For solicitors, the statement, in Replies to Conveyancing Requisitions, “Vendor says no” is common and fateful. It lay behind the difficulties inflicted on the purchasers of landlocked premises in Doran & Anor v Delaney & Ors (No. 2) [1998] IEHC 166; [1999] 1 IR 303; [1999] 1 ILRM 225 (25th November, 1998).
It invites consideration of the need for tone in Requisitions or Rejoinders; something like; “So?” or “Is that so?”
Students of history might recall the phrase “… to lie like a Bulletin…”, in currency in France during Napoleon’s reign. It is not just in Bulletins that lies are propagated.
Not that Vendors commonly lie; to Purchasers or their solicitors or Vendors’ solicitors. No, indeed, but a sceptical tone is appropriate, nonetheless.
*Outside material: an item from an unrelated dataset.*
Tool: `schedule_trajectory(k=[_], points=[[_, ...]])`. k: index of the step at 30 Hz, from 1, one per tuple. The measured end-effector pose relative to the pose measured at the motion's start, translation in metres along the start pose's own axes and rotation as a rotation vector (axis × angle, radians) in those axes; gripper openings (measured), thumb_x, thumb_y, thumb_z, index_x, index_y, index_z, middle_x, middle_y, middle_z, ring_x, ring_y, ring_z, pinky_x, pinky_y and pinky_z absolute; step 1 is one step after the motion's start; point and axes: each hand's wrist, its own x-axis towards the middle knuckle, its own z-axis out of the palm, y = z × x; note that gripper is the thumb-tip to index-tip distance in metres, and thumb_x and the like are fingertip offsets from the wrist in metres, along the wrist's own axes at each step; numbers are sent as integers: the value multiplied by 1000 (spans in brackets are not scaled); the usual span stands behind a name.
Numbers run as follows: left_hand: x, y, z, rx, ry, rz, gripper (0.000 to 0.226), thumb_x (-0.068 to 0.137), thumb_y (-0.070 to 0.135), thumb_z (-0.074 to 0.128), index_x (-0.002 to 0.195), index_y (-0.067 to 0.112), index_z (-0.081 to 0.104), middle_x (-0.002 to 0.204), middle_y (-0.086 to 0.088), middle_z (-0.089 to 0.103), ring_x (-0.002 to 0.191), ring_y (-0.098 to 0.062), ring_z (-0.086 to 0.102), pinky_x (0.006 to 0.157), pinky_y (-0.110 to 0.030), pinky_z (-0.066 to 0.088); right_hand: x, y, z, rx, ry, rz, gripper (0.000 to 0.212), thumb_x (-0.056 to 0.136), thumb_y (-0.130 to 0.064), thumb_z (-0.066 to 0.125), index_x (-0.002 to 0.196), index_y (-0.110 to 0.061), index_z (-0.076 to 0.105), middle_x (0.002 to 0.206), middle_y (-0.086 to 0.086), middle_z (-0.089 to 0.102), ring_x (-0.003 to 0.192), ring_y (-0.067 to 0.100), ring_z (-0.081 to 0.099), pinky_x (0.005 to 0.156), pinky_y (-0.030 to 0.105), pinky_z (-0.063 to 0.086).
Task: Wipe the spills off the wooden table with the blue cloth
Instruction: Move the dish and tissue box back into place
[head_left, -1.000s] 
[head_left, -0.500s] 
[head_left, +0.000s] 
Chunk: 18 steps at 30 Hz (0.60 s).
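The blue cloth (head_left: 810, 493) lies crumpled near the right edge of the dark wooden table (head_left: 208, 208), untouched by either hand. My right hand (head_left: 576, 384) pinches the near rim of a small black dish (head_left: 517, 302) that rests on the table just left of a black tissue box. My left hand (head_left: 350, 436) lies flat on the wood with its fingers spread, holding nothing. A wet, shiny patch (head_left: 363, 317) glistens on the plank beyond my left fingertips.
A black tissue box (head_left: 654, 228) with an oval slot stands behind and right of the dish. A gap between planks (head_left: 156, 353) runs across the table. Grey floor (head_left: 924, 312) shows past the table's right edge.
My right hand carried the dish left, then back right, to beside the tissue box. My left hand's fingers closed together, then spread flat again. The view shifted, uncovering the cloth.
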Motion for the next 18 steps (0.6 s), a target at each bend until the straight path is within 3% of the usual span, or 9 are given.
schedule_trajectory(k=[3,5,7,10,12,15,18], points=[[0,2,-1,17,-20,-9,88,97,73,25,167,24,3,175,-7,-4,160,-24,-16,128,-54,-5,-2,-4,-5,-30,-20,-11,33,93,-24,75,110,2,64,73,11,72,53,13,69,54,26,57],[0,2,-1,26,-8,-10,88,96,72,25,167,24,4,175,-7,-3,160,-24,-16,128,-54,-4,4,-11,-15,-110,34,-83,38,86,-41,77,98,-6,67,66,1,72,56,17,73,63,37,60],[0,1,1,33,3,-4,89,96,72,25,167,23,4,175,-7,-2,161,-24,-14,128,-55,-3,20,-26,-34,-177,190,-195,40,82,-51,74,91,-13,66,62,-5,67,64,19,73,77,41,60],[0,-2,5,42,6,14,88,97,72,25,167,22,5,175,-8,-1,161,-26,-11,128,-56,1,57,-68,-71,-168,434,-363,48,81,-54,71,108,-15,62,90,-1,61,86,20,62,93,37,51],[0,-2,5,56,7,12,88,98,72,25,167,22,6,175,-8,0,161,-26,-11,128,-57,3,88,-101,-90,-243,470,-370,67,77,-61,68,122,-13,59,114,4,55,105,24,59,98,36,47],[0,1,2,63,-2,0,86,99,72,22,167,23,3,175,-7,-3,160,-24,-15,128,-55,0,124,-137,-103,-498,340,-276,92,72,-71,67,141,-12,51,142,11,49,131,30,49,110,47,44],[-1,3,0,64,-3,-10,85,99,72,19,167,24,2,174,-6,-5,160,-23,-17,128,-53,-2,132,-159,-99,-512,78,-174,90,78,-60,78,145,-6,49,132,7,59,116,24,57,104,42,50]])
Not that a suitable tone would have availed the Defendant solicitor in Kelleher & Anor -v- O’Connor practicing as Don O’Connor & Company [2010] IEHC
Here, the Vendor’s reply to a request for evidence of registration as a restaurant was; “None available”. In fact the premises was registered. The solicitor’s failure to procure a correct reply was not a cause of the Plaintiffs’ difficulties, as the High Court found; it was in his failure to tell the Plaintiffs to make their own investigations of the premises and its suitability for use as a restaurant that he was failing.
For the legal profession, there is good news in this. It establishes that a solicitor should be paid, by a client, not for accepting instructions, but for giving advice.
Where the property market is flat, as now, the correct advice must be; wait.
Where did I leave my Invoice generator?